I believe I should be using any() instead of an if statement but I am unsure of how to apply it. I also think that there many be an issue with the way I am using the df.get_loc[] but I am unsure. I'm a pandas beginner so if it is obvious I apologize
Here is an image to help visualise what I am attempting to do using a candlestick chart
what I want to do is check if HC is higher than LC and LH is lower than HH then add that data to new columns in the DataFrame
Here is an additional way I tried to achieve the desired output
idx_close, idx_high = map(df.columns.get_loc, ["Close", "High"])
# Check Conditions
for i in range(len(df)):
bool_l = [((df.iloc[i, idx_close] < df.iloc[a, idx_close]) &
(df.iloc[i, idx_high] > df.iloc[a, idx_high])
).any() for a in range(i, 600)]
# Creating new DataFrame columns
df.loc[i, 'LC'] = df.iloc[i,1]
df.loc[bool_l, 'HC'] = df.iloc[bool_l, 1]
# Creating new DataFrame columns
df.loc[i, 'HH'] = df.iloc[i, 0]
df.loc[bool_l, 'LH'] = df.iloc[bool_l, 0]
And I get an error IndexError: Boolean index has wrong length: 600 instead of 2867
On the line df.loc[bool_l, 'HC'] = df.iloc[bool_l, 1]
I assume the error comes from the range(i,600) but I don't know how to get around it
As mentioned by #Jimpsoni, the question is a little unclear in defining what you mean by LC, HC, HH and HL. I will use the below definitions to answer your question:
C_t is the close price on a given day, t
H_t is the high price on a given dat, t
Then if I understand correctly, you want to check the following two conditions:
close condition: is there a future close price in the next 600 days which is higher than the the current close price?
high condition: is there a future high price in the next 600 days which is lower than the high price from today?
And then for each day t, you want to find the first day in the future where both the conditions above are satisfied simultaneously.
With this understanding, I sketch a solution below.
Part 1: Setting up sample data (do this in your question next time)
import pandas as pd
import numpy as np
np.random.seed(2022)
# make example data
close = np.sin(range(610)) + 10
high = close + np.random.rand(*close.shape)
close[2] += 100 # to ensure the close condition cannot be met
dates = pd.date_range(end='2022-06-30', periods=len(close))
# insert into pd.dataframe
df = pd.DataFrame(index=dates, data=np.array([close, high]).T, columns=['close',
'high'])
The sample dataframe looks like below:
Part 2: Understand how to use rolling functions
Since at each point in time you want to subset your dataframe to a particular view in a rolling manner (always look 600 forward), it makes sense to use the built in .rolling method of pandas dataframes here.

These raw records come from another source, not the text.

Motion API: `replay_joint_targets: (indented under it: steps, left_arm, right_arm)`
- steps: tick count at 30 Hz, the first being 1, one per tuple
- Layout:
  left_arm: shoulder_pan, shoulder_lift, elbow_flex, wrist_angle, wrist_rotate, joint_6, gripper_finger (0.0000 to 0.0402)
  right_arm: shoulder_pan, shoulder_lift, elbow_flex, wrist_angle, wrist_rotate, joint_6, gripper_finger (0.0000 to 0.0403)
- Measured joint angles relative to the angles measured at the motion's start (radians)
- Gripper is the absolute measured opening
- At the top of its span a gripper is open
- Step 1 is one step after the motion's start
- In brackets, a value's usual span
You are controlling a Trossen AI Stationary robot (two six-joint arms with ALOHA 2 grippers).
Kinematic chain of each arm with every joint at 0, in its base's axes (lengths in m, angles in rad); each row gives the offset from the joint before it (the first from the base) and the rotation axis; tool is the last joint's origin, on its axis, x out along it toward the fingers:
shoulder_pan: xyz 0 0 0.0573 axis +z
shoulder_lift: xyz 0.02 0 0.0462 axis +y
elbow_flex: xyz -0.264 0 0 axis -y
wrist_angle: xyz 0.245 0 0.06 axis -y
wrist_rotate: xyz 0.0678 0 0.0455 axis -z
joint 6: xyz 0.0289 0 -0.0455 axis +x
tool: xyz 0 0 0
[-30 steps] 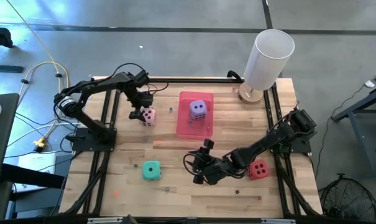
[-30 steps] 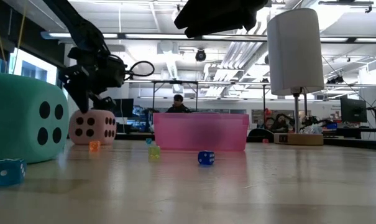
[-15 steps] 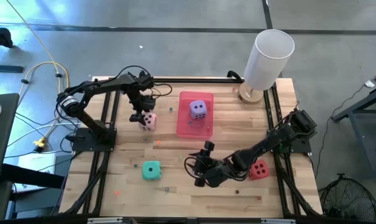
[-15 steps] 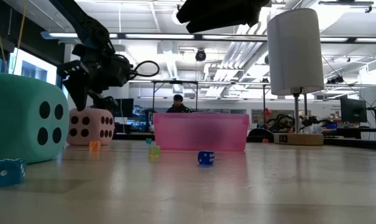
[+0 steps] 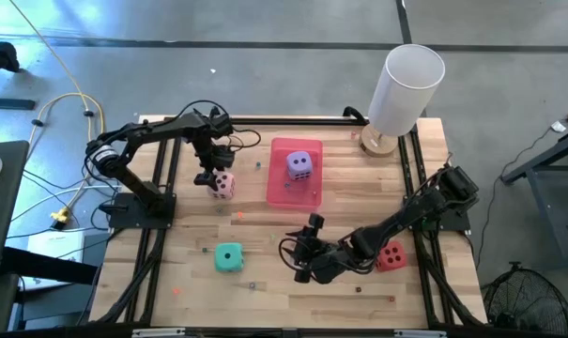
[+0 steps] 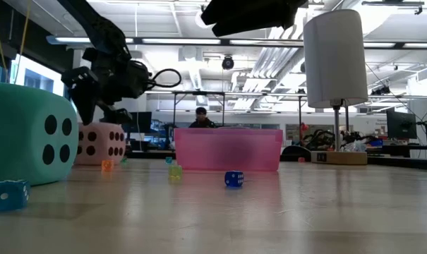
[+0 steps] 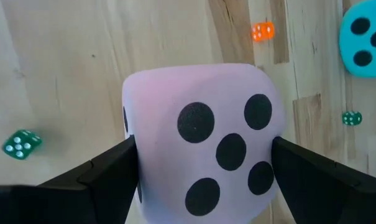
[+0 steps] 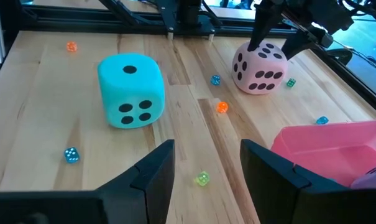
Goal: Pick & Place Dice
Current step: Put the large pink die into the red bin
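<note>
— How many dice does the table carry?

— Four big ones: a pale pink die (image 5: pixel 224 184), a purple die (image 5: pixel 299 164) inside the pink tray (image 5: pixel 282 195), a teal die (image 5: pixel 229 256) and a red die (image 5: pixel 391 254). Several tiny coloured dice lie scattered too; their number is hard to settle from above.

— Where is there room to move?

— Bare wood lies between the teal die and the pink die. The red die sits near the table's right rail, beside the right arm. A white cylinder (image 5: pixel 406 89) stands at the far right corner.

— And the fingers?

— The left gripper (image 5: pixel 211 175) straddles the pale pink die, its fingers (image 7: pixel 107 171) spread wide at either side; whether they press it cannot be told. The right gripper (image 5: pixel 303 260) hangs partly open above the near middle, holding nothing.
</note>
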Motion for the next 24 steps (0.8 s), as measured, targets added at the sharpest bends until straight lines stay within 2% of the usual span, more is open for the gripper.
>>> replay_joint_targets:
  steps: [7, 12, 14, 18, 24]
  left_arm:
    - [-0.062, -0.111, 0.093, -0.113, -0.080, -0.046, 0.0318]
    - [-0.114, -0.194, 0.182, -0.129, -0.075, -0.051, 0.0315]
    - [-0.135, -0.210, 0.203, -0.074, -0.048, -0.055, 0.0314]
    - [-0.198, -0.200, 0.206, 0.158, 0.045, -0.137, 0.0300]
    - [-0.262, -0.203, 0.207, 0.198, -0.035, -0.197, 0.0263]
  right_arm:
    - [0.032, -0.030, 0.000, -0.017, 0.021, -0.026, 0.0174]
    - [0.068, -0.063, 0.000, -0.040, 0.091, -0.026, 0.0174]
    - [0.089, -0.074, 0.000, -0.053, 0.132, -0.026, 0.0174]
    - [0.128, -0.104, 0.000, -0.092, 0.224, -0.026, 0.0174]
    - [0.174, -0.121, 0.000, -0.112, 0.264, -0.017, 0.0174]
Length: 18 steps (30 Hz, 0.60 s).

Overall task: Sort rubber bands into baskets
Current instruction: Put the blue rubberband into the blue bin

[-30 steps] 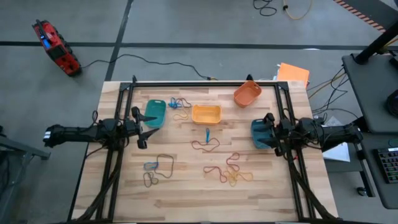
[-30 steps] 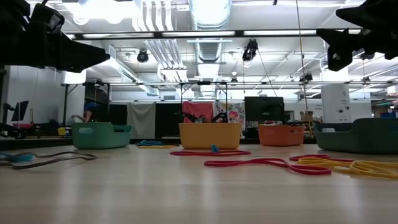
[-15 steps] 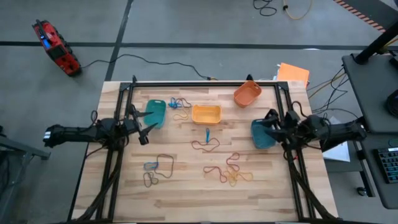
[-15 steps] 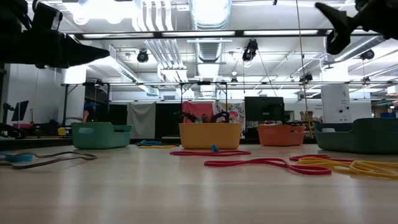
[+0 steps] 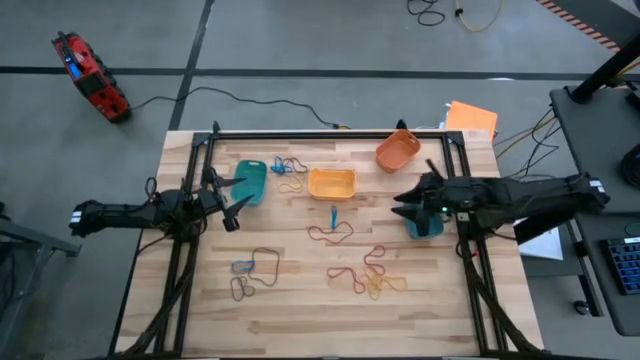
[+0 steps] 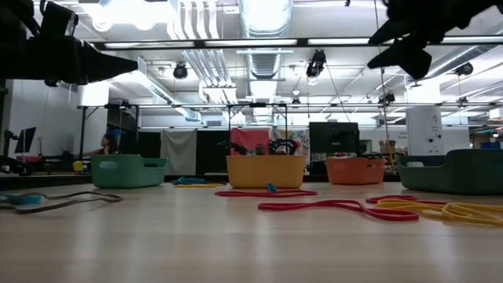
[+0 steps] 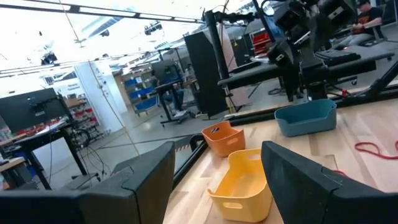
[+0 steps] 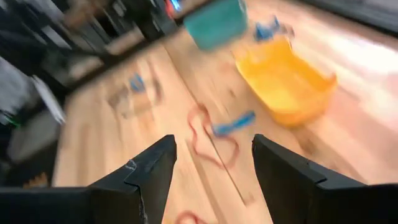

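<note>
The left gripper [image 5: 232,200] hangs over the bench's [image 5: 300,310] left side, just in front of the teal-green basket [image 5: 249,182], its jaws apart and holding nothing. The right gripper [image 5: 403,204] reaches in from the right edge above the blue basket [image 5: 423,224] — its jaws also apart and empty.

The yellow basket [image 5: 331,183] sits near the middle of the far edge and the orange basket [image 5: 397,150] by the far right corner.

Rubber bands lie loose on the wood: blue ones [image 5: 287,167] between the teal-green and yellow baskets, a short blue one [image 5: 333,216] and a red loop [image 5: 330,234] at the centre, red and yellow-orange ones [image 5: 370,274] toward the near right, brown and dark ones [image 5: 254,272] toward the near left.
</note>
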Motion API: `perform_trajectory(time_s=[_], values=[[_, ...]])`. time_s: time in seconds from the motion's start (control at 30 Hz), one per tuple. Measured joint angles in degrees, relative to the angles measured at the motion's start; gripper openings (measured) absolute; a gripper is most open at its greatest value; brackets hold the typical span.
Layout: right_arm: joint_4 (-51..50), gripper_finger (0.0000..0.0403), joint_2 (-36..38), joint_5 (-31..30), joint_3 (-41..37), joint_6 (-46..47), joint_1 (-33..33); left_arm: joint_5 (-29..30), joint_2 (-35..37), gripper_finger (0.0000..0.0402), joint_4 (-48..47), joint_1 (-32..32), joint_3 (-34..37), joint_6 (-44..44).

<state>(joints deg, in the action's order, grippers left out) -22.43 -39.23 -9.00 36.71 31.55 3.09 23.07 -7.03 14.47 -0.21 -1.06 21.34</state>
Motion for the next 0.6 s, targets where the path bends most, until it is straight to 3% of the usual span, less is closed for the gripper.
perform_trajectory(time_s=[0.07, 0.17, 0.2, 0.47, 0.6], values=[[-2.5, 0.0206, -3.5, 0.0, 2.5, 0.0, 0.0, -0.7, 0.0, 0.0223, -0.1, 0.0, 0.0, -6.8], [-2.4, 0.0206, -8.3, 0.0, 4.4, -1.8, 0.0, -6.5, 0.0, 0.0223, 0.8, -0.1, 0.0, -34.3], [-2.4, 0.0206, -9.8, 0.0, 4.5, -2.9, 0.0, -7.1, -0.4, 0.0223, 2.5, 0.0, 0.0, -38.1], [-2.4, 0.0206, -20.9, 0.0, 5.1, -9.6, 0.0, -19.7, -3.5, 0.0223, 7.6, -0.8, -0.2, -44.1], [-2.3, 0.0206, -25.2, 0.0, 6.2, -10.1, 0.0, -20.6, -9.3, 0.0223, 6.2, -2.1, -2.0, -44.5]])
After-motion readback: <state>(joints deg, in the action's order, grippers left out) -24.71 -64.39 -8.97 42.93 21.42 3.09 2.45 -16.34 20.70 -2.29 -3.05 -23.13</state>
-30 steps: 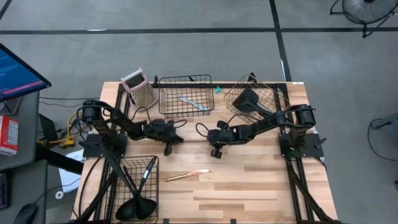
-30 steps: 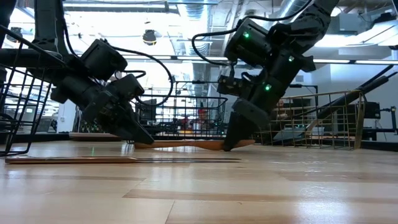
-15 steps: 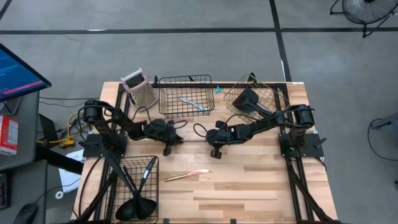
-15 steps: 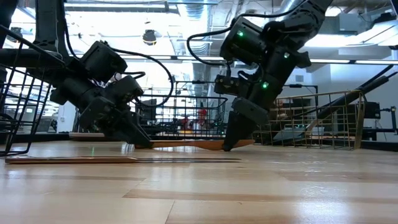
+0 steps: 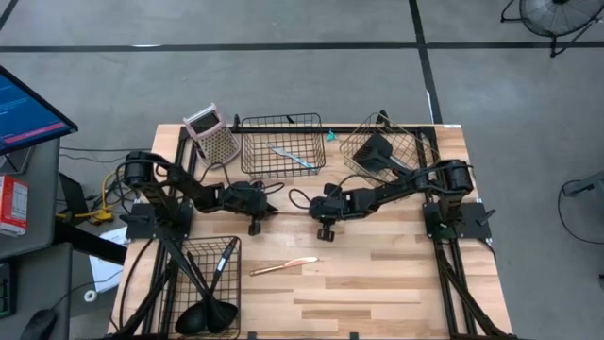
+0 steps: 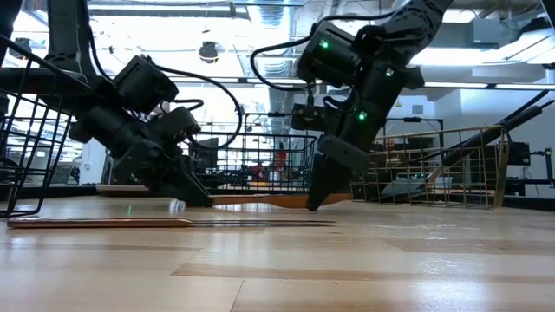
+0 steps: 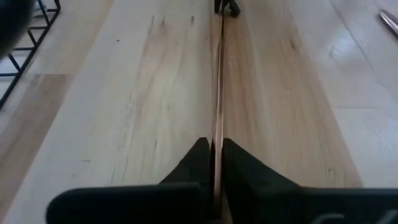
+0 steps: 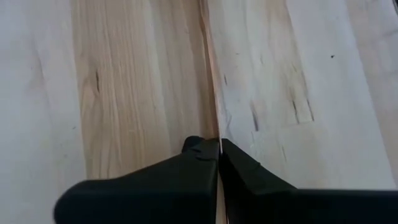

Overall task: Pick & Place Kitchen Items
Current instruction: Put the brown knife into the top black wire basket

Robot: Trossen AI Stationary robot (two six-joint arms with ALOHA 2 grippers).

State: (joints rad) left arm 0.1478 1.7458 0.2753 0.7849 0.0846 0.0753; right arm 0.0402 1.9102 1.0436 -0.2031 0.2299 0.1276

The .rolling() method is similar to a groupby in the sense that it allows you to iterate over different subsets of the dataframe, without explicitly writing the loop. rolling by default looks backwards, so we need to import a forward looking indexer to achieve the forward window. Note that you can also achieve the same forward window with some shifting, but it is less intuitive. The below chunk demonstrates how both methods give you the same result:
# create the rolling window object
# the simplest solution is to use the fixed size forward window as below
indexer = pd.api.indexers.FixedForwardWindowIndexer(window_size=600)
method_1 = df.rolling(indexer, min_periods=600).sum()
# can also achieve the same thing by doing the rolling computation and then shifting backward
method_2 = df.rolling(600, min_periods=600).sum().shift(-599)
# confirm they are the same
(method_1.dropna() == method_2.dropna()).mean().mean() # returns 1.0
Part 3: Write the logic that will be applied to each rolling view
Once we have the rolling frame, we can simply apply a function that will be applied to each rolling view of the dataframe. Here is the function, below will be some comments:
def check_conditions(ser, df_full):
df_chunk = df_full.loc[ser.index, :]
today_close, today_high = df_chunk.iloc[0,:2]
future_close_series, future_high_series = df_chunk.iloc[1:, 0], df_chunk.iloc[1:, 1]
close_condition = today_close < future_close_series
high_condition = today_high > future_high_series
both_condition = close_condition & high_condition
if both_condition.sum() == 0:
return 1
first_date_satisfied = future_close_series.index[np.where(both_condition)][0]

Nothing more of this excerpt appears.